Categories > Celebrities > My Chemical Romance > Asylum

A week has past since I last tired to get over my fear. I just wanted to give up I was getting no where, every time I left my room I would take the long way to go some where because I’m so afraid to walk by that spot. I never thought I would get this low enough to be afraid to walk by a stupid spot on the floor. It was enough for me to be afraid of the dark but now I’m afraid to even walk down a hallway. Every day was a test for me I have tried to walk down the hallway but after two days of trying I finally just stop. If I can’t get over this fear I will never be able to leave this place. The whole point for me to come here was to get better help, so far it hasn’t help me.

Gerard has been trying to help me in anyway he can, he never gives up on me even though I’m starting to give up on myself. I’m realizing that getting over your own fear is not as easy as it seems, this fear can haunt you forever if you let it. Today I was going to talk to Stacey, since I haven’t got over my fear she won’t to know what’s going through my head but I’m afraid I don’t even know what’s going through my mind. I leave my room taking the long way to her office when I could have just walk down that hallway I would have done been there. Finally I reach her office I open the door to step in.

“Hello Frank,” Stacey said while sitting behind her desk.

“Hello, “I replied before sitting in a chair that is facing her desk.

“So how have you been, “She ask while looking at me.
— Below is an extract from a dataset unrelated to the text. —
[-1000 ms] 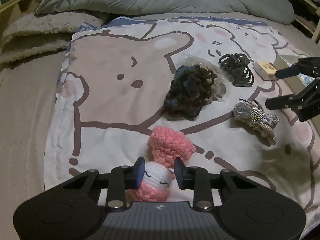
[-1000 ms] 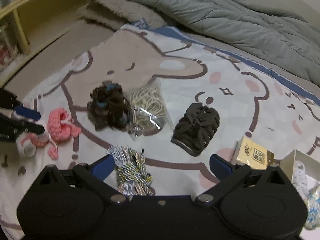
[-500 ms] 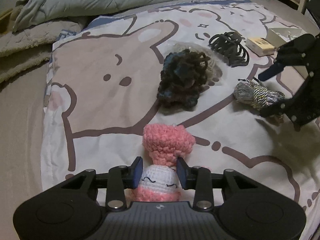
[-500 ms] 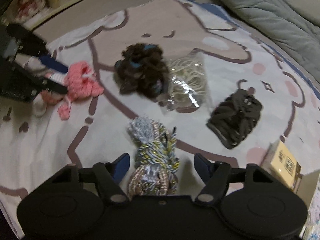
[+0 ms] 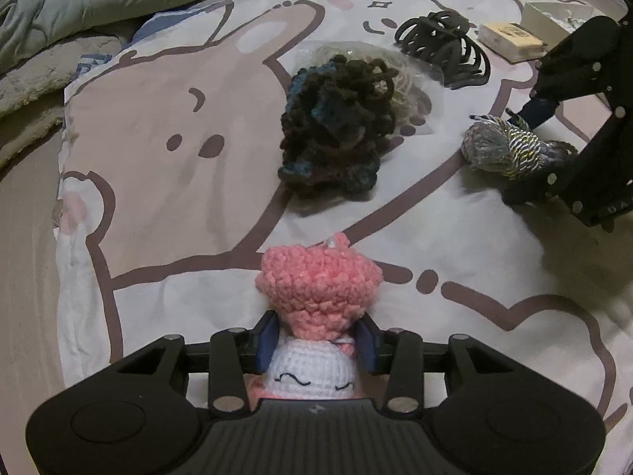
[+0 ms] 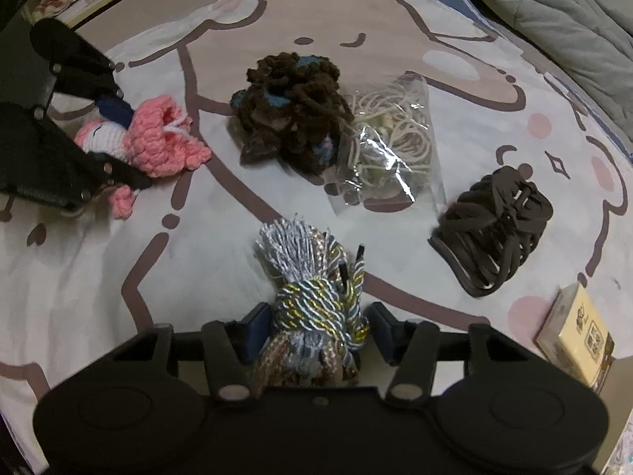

“Honesty I don’t know anymore. I can’t get over the fear of walking down that hallway every time I try I freeze up, the memories of that day replay in my head, “I said.

“I know this is hard for you, getting over one fear then have this whole new fear. But you can’t let fear win you cannot let fear take over and your letting it. It will take time for you to face your fear but you can do this, if you keep trying, “She replied.

“I’ve been hearing that every since I was in the asylum that I shouldn’t let fear take over but I always do, in the end fear has won. It has been a week since I last tried to walk by that spot, I’m starting to lose faith in myself, “I said while looking at her.

“There you go letting fear take over, you’re losing faith in yourself because you’re finally letting fear take over your life. I know that is not what you want and I know that you can get over this fear, if you finally got over your fear of the dark then you can get over this fear, “She said.

Stacey was right if I got over my fear of the dark then I could get over this fear. I’m just tried of trying to get over fears it’s all I do, but I can’t keep letting fears take over my life. I have to live my own life without any fears getting in the way.

An hour went by while talking to Stacey, I finally left her office. I went down the hallway I knew any minute fear would be setting in that all the memories would be replaying in my head any second now. I had to do this I had to get over this damn fear, I wanted to leave this place I wanted to be fear free. Before I even knew it I finally reach the spot, all the memories started to fill my mind, I wasn’t about to let fear win. I was going to make it down the hallway somehow. I couldn't let fear win this time I had to be strong somehow I was going to beat this fear, even though this was not going to be easy.



Third Update. I'm going to go ahead and end this story.